Lors d'une conférence de presse de grande envergure dans la capitale, Khartoum, un porte-parole de l'armée a également défendu l'éviction de jeudi de M. Al-Bashir, qui dirigeait le pays nord-africain depuis 30 ans.
"Ce n'était pas un coup d'Etat", mais un "outil de changement", a déclaré à la presse le colonel général Omar Zein Abedeen.
M. Al-Bashir, 75 ans, est recherché par la Cour pénale internationale à La Haye pour crimes présumés contre l'humanité et génocide pour sa campagne contre les insurgés au Darfour.
Près de 300 000 personnes ont été tuées et 2,7 millions de personnes ont été chassées de leurs maisons par les milices qu'il avait soutenues à partir de 2003, lors du premier génocide de ce siècle.

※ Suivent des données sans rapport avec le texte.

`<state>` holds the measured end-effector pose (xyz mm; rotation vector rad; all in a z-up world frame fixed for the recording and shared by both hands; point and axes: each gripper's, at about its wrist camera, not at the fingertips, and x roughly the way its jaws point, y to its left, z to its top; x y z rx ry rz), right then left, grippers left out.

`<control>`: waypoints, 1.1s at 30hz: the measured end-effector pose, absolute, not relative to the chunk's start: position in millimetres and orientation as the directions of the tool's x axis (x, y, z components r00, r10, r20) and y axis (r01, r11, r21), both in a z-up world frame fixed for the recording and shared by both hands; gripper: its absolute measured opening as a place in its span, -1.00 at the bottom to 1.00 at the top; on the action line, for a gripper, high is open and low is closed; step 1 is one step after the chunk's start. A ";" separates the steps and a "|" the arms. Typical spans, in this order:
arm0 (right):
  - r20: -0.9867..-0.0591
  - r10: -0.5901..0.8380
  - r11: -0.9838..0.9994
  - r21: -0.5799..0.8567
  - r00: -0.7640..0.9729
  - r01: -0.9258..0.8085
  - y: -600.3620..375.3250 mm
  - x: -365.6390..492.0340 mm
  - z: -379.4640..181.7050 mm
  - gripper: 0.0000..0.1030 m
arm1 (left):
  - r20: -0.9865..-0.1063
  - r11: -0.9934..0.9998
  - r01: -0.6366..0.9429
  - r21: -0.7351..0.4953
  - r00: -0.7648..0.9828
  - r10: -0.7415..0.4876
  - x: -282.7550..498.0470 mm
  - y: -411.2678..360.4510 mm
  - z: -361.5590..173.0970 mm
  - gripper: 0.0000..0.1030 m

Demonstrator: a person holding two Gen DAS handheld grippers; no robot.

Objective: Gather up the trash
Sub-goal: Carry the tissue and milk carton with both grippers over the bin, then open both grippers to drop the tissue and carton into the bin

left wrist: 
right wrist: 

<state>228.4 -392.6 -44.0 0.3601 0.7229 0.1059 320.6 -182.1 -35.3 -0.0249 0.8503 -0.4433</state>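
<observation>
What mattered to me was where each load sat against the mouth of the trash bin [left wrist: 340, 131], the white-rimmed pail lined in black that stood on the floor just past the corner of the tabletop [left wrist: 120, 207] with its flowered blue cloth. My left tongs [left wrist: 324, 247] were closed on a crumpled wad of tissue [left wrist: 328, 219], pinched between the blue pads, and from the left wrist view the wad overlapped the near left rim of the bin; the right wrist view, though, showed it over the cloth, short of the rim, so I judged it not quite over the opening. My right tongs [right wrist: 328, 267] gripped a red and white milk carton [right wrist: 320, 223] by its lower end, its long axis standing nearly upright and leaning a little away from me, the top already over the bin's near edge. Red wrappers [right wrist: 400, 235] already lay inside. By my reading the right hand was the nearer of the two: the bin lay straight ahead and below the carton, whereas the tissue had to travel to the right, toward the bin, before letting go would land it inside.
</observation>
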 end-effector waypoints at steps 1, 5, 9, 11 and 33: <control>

Remettre al-Bashir serait "une marque laide sur le Soudan … même les rebelles portant des armes, nous ne les extraderons pas", a déclaré le colonel Zein Abedeen, qui a été chargé par l'armée de mener un dialogue politique.

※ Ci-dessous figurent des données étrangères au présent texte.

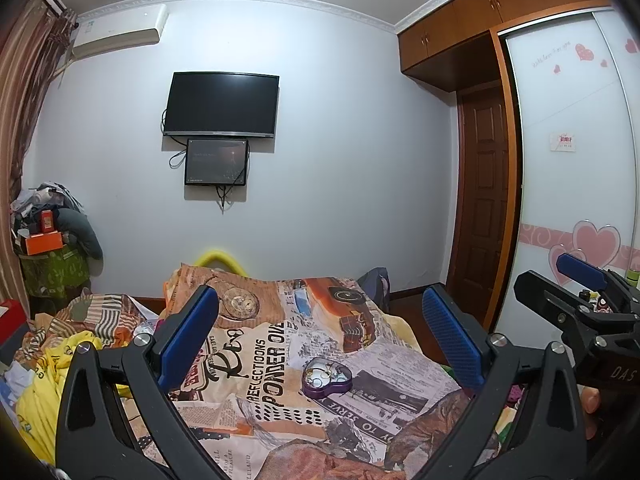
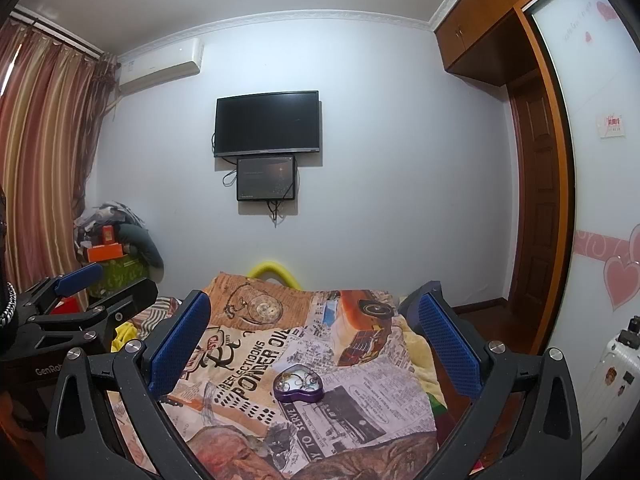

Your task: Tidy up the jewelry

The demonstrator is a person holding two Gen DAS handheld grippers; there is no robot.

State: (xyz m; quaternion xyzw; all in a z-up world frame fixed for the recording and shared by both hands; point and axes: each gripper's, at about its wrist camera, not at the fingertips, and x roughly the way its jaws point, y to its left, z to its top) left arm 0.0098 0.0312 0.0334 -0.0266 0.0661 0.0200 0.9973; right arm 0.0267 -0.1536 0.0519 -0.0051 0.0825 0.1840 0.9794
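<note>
A purple heart-shaped jewelry box (image 1: 327, 381) lies open on a printed cloth (image 1: 260, 364); small rings and chains lie tangled inside it. It also shows in the right wrist view (image 2: 298, 385). My left gripper (image 1: 320, 328) is open and empty, held above and short of the box. My right gripper (image 2: 312, 332) is open and empty, also short of the box. The right gripper shows at the right edge of the left wrist view (image 1: 576, 284), and the left gripper at the left edge of the right wrist view (image 2: 100, 284).
The cloth covers a bed or table with crumpled yellow fabric (image 1: 48, 376) at its left. A wardrobe (image 1: 576, 152) with heart stickers stands on the right, next to a wooden door (image 1: 480, 200). A TV (image 1: 222, 104) hangs on the far wall. A cluttered pile (image 1: 48, 236) fills the left corner.
</note>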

Dans un briefing diffusé à la télévision d'Etat et accompagné d'autres officiers en uniforme, M. Abedeen a également déclaré que l'armée ne passerait pas plus de deux ans au pouvoir.
Dans un message apparemment destiné aux manifestants campés par milliers devant le quartier général de la ville, il a ajouté: "Nous sommes venus … pour faire avancer le pays".
Le colonel général a promis que l'armée resterait aussi longtemps que nécessaire, ou pendant deux ans au maximum.
En dépit de ses commentaires, les manifestants pro-démocrates, qui ont passé quatre mois dans la rue à manifester contre Al-Bashir, ont poursuivi leur campagne pour un gouvernement civil.
Les manifestants ont défié l'armée, qui a imposé l'état d'urgence et un couvre-feu nocturne après l'arrestation d'Al Bashir.
Abdelhamid Ahmed, médecin âgé de 24 ans, a déclaré: "Nous ne rejetons pas un conseil militaire en principe, mais nous les rejetons, car ils sont issus du régime de Bashir. . "
Le porte-parole de l'armée a promis que le conseil militaire qui dirige actuellement le pays n'interférerait pas avec un gouvernement civil, mais a insisté sur le fait que les ministères de la Défense et de l'Intérieur seraient sous le contrôle du conseil.